Voters in the city of Fond du Lac won’t get a chance to weigh in on the water fluoridation issue.
The City Council voted 4-3 on Wednesday night to reject a proposal calling for an advisory referendum on whether fluoride, a chemical that prevents tooth decay, should be added to Fond du Lac’s water supply. Fluoride has been added to the city’s water since 1950.
Before voting on the matter, the council heard impassioned comments from residents speaking on both sides of the fluoride issue.
Those in favor of removing fluoride from the water argued that residents should have a say in the water supply they pay to maintain.
“Let the people you are forcing to consume this poison vote on this issue once and for all,” urged local resident Dawn Turner.
Fluoride advocates argued that polling voters on the issue was a waste of time and money and urged City Council members to listen to scientists and health officials.
“This proposed advisory referendum has no legislative effect,” said Samantha Twohig, a local dental hygienist. “It will simply put you, the City Council, at the center of a circus of information and misinformation.”
Another fluoride advocate, William Post, said that public health issues shouldn’t be decided by public referendums. The fluoridation issue, he said, was complex and not easily understood.
“The anti-fluoride people are very good at stirring up fear,” he said.
Councilman Jeremy Thiesfeldt, who led the charge to put the fluoride issue on the ballot, made it clear that he wanted the public to have a voice.
“Why should those who pay for the water not have some say in what is put in it?” he said.

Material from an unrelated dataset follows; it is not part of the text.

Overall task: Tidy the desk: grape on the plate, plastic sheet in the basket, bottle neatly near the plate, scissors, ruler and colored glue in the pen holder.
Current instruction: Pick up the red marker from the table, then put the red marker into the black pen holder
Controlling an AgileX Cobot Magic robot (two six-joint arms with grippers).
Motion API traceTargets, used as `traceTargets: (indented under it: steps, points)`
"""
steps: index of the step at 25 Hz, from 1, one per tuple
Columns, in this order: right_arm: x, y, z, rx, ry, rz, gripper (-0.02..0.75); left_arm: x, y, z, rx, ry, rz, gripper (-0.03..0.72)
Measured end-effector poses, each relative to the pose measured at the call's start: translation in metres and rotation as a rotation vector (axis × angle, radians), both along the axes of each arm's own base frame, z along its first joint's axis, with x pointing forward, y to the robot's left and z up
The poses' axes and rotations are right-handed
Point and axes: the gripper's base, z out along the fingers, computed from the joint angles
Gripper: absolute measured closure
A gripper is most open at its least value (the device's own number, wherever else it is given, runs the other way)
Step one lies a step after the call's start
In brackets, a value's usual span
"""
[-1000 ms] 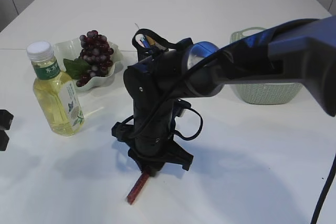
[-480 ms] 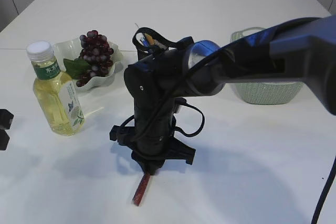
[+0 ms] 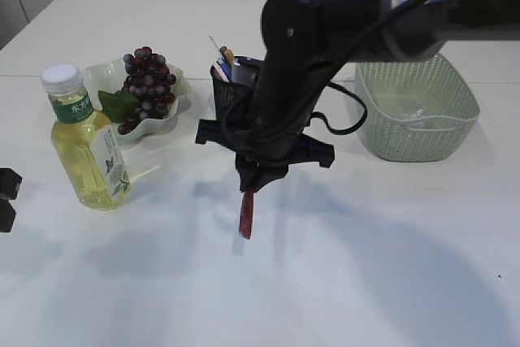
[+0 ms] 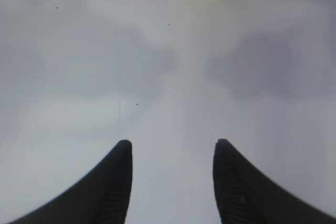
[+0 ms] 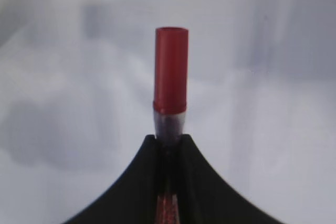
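Far left: the left gripper (image 4: 170, 177) hovers low over bare white table (image 3: 390, 266), its 2 dark fingers standing apart with nothing between them. Just beyond it stands the clear plastic bottle of yellow drink with a white cap (image 3: 83, 140), upright and close to the pale scalloped plate (image 3: 166, 123), which carries the bunch of dark purple grapes (image 3: 146, 87).

Centre: the black mesh pen holder (image 3: 231, 87) already shows several items standing in it, though they cannot be told apart. The right gripper (image 3: 250, 187) hangs in front of it, jaws pinched narrowly on the red tube of colored glue (image 3: 246, 215); the tube dangles cap-down, clear of the table. The wrist view confirms the clamp on the tube's clear neck.

Right: the pale green plastic basket (image 3: 406, 140) holds something pale and crumpled, likely the sheet.

Step in hand, as judged: carrying the glue to the holder. The next move calls for raising the tube above the rim, centring it over the opening and lowering before release.
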Motion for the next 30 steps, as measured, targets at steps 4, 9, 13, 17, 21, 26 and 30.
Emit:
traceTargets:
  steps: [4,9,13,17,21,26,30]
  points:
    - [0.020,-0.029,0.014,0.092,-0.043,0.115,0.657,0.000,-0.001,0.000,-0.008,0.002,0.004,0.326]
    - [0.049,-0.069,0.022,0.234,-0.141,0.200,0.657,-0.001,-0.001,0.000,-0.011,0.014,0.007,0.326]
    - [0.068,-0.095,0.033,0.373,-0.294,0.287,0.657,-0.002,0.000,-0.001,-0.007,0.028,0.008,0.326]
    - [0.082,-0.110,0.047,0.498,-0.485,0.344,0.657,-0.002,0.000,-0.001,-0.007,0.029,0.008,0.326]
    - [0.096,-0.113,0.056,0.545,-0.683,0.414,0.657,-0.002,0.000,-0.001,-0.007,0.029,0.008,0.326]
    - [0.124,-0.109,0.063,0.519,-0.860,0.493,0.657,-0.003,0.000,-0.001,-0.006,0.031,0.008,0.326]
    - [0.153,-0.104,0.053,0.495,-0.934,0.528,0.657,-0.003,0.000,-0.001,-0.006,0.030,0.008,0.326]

Lindee Kimball countered that argument, noting that she had just toured the city’s new $31.5 million treatment facility, which was built to remove radium, a radioactive element known to cause cancer, from the water supply so the city will be in compliance with federal standards.
“If fluoride was so bad for us, wouldn’t the federal government make us take it out?” she said.
She added that the referendum would cost the city several thousand dollars.
The fluoride debate has a long history in Fond du Lac. That history includes heated argument and passionate debate but very little action.
The first major challenge to fluoridation came in 1994, when a local group filed a lawsuit to challenge the city’s authority to put the chemical in the water.
The suit failed and the Wisconsin Court of Appeals affirmed a lower court’s decision upholding the city’s authority.
The fluoride challenge was revived in 2002, when the City Council decided not to pursue a referendum on the matter. Residents attempted to force the issue with a petition.
Although the petition had the required number of signatures, it was deemed invalid.
Later, in 2002 and again in 2004, the subject of fluoridation was again brought before the council, but no action was taken.